▶ **Exercise instructions**: Nothing outside the range is wanted. Repeat exactly the lines below from the one with "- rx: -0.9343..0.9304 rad" through the one with "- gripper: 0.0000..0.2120".

(Material provided begins)

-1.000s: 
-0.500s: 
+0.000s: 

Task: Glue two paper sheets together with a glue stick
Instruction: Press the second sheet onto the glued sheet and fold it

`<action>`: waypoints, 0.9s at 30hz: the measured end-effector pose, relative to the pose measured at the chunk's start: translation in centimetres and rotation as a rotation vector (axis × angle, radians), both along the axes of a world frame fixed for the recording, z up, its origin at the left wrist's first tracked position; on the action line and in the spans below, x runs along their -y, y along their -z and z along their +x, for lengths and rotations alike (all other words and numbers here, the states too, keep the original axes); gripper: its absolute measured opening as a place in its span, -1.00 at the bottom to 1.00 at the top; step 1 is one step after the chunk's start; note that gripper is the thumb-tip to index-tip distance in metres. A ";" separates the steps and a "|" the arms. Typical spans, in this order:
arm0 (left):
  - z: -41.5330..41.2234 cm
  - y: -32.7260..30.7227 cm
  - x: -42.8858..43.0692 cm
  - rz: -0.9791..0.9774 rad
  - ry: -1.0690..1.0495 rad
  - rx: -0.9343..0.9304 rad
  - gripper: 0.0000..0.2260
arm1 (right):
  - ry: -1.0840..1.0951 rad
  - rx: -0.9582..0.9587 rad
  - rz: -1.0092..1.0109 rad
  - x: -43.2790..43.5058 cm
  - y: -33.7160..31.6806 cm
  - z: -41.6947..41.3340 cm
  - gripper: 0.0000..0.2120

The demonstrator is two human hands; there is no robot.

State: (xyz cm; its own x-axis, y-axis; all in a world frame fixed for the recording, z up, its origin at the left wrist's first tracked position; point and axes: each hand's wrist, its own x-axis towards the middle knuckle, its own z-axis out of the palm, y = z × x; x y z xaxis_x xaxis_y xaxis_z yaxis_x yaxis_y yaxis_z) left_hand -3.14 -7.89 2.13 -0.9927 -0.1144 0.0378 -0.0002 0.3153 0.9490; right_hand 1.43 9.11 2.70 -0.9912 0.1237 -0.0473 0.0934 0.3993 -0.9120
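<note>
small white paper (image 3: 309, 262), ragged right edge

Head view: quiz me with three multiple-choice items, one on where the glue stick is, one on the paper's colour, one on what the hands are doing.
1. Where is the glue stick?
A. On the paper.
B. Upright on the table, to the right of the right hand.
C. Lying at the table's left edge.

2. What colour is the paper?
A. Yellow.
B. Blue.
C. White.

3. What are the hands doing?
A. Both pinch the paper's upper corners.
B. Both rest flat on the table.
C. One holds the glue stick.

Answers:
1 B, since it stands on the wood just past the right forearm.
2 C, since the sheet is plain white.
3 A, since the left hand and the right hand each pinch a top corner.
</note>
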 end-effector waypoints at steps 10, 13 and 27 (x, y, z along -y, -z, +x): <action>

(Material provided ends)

▶ **Answer section**:
  - rx: -0.9343..0.9304 rad
  - gripper: 0.0000..0.2260
arm1 (right):
  - ry: -1.0840..1.0951 rad
  - rx: -0.9582..0.9587 rad
  - rz: -1.0092..1.0109 rad
  - x: -43.2790..43.5058 cm
  - y: -33.7160..31.6806 cm
  - z: -41.6947..41.3340 cm
  - gripper: 0.0000..0.2120

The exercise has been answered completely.